Word for word, set down the full listing below.

════

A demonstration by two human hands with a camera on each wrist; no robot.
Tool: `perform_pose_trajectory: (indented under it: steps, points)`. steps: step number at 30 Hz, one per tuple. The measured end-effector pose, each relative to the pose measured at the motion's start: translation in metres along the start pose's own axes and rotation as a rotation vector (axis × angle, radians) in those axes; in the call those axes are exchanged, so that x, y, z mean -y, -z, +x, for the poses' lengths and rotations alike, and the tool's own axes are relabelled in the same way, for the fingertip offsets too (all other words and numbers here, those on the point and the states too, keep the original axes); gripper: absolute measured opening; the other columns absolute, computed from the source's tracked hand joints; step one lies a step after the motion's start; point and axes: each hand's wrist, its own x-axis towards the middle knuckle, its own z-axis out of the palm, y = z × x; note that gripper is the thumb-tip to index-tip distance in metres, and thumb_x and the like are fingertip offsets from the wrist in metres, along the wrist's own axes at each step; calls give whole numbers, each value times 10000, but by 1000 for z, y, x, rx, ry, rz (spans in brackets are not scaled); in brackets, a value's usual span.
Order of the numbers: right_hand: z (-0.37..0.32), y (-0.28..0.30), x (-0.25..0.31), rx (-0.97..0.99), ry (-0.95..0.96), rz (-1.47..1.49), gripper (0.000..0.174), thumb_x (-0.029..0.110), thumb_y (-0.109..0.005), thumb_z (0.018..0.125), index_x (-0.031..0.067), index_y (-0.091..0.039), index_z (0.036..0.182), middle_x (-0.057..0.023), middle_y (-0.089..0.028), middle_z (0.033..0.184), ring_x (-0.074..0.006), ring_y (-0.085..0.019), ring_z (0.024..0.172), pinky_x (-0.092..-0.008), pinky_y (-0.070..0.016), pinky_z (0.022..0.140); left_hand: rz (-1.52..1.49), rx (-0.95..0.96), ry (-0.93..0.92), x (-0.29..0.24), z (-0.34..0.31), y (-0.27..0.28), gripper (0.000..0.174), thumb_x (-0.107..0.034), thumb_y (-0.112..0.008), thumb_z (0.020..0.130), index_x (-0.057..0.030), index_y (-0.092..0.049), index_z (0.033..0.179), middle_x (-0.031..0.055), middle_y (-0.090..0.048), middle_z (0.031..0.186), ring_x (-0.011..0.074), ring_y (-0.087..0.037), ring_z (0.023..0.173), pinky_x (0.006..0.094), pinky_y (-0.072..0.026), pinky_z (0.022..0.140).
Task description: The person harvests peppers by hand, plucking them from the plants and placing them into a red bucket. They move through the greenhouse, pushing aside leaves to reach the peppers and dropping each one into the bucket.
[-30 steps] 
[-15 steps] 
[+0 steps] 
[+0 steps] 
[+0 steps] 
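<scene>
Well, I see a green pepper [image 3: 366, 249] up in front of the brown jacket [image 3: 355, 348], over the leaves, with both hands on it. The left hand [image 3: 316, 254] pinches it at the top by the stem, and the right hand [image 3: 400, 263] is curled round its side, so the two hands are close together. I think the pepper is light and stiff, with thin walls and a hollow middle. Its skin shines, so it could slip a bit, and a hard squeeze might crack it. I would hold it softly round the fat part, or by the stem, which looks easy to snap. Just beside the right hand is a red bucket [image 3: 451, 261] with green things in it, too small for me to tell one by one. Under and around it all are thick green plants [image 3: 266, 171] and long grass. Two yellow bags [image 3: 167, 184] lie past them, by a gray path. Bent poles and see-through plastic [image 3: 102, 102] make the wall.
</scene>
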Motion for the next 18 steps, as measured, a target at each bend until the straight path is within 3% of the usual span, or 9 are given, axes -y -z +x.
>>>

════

**SOLUTION TO THIS PROBLEM**
A demonstration by two human hands with a camera on each wrist; no robot.
Tool: `perform_pose_trajectory: (indented under it: steps, points)`. steps: step number at 30 Hz, one per tuple. The measured end-effector pose, each relative to the pose measured at the motion's start: translation in metres along the start pose's own axes and rotation as a rotation vector (axis × angle, radians) in those axes; in the call those axes are exchanged, so that x, y, z mean -y, -z, +x, for the poses' lengths and rotations alike, and the tool's own axes are relabelled in the same way, for the fingertip offsets too (all other words and numbers here, those on the point and the states too, keep the original axes); gripper: absolute measured opening; the other columns absolute, computed from the source's tracked hand joints; step one lies a step after the motion's start; point and axes: each hand's wrist, its own x-axis towards the middle knuckle, its own z-axis out of the palm, y = z × x; note that gripper is the thumb-tip to index-tip distance in metres, and thumb_x and the like are fingertip offsets from the wrist in metres, along the wrist's own axes at each step; calls give whole numbers, each value times 10000, but by 1000 for z, y, x, rx, ry, rz (spans in brackets are not scaled); in brackets, a value's usual span.
Order of the numbers: right_hand: z (-0.37..0.32), y (-0.28..0.30), x (-0.25..0.31), rx (-0.97..0.99), ry (-0.95..0.96), rz (-1.47..1.49), gripper (0.000..0.174), thumb_x (-0.029..0.110), thumb_y (-0.109..0.005), thumb_z (0.018..0.125), index_x (-0.031..0.067), index_y (-0.091..0.039), index_z (0.036..0.182), middle_x (-0.057..0.023), middle_y (-0.089..0.028), middle_z (0.033..0.184), ring_x (-0.074..0.006), ring_y (-0.085..0.019), ring_z (0.024..0.172), pinky_x (-0.092..-0.008), pinky_y (-0.070..0.016), pinky_z (0.022..0.140); left_hand: rz (-1.52..1.49), rx (-0.95..0.96), ry (-0.93..0.92), x (-0.29..0.24), z (-0.34..0.31), y (-0.27..0.28), gripper (0.000..0.174), thumb_x (-0.107..0.034), thumb_y (-0.112..0.008), thumb_z (0.020..0.130), index_x (-0.057..0.030), index_y (-0.092..0.049), index_z (0.033..0.179), middle_x (-0.031..0.055), middle_y (-0.090..0.048), middle_z (0.031..0.186), ring_x (-0.011..0.074), ring_y (-0.087..0.037), ring_z (0.023..0.173), pinky_x (0.006..0.094), pinky_y (-0.072..0.026), pinky_z (0.022..0.140).
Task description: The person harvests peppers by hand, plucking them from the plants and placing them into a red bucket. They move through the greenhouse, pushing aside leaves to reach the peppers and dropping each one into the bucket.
[-30 steps] 
[-15 steps] 
[+0 steps] 
[+0 steps] 
[+0 steps] 
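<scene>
Well, I see a green pepper [image 3: 366, 249] up in front of the brown jacket [image 3: 355, 348], over the leaves, with both hands on it. The left hand [image 3: 316, 254] pinches it at the top by the stem, and the right hand [image 3: 400, 263] is curled round its side, so the two hands are close together. I think the pepper is light and stiff, with thin walls and a hollow middle. Its skin shines, so it could slip a bit, and a hard squeeze might crack it. I would hold it softly round the fat part, or by the stem, which looks easy to snap. Just beside the right hand is a red bucket [image 3: 451, 261] with green things in it, too small for me to tell one by one. Under and around it all are thick green plants [image 3: 266, 171] and long grass. Two yellow bags [image 3: 167, 184] lie past them, by a gray path. Bent poles and see-through plastic [image 3: 102, 102] make the wall.
</scene>
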Motion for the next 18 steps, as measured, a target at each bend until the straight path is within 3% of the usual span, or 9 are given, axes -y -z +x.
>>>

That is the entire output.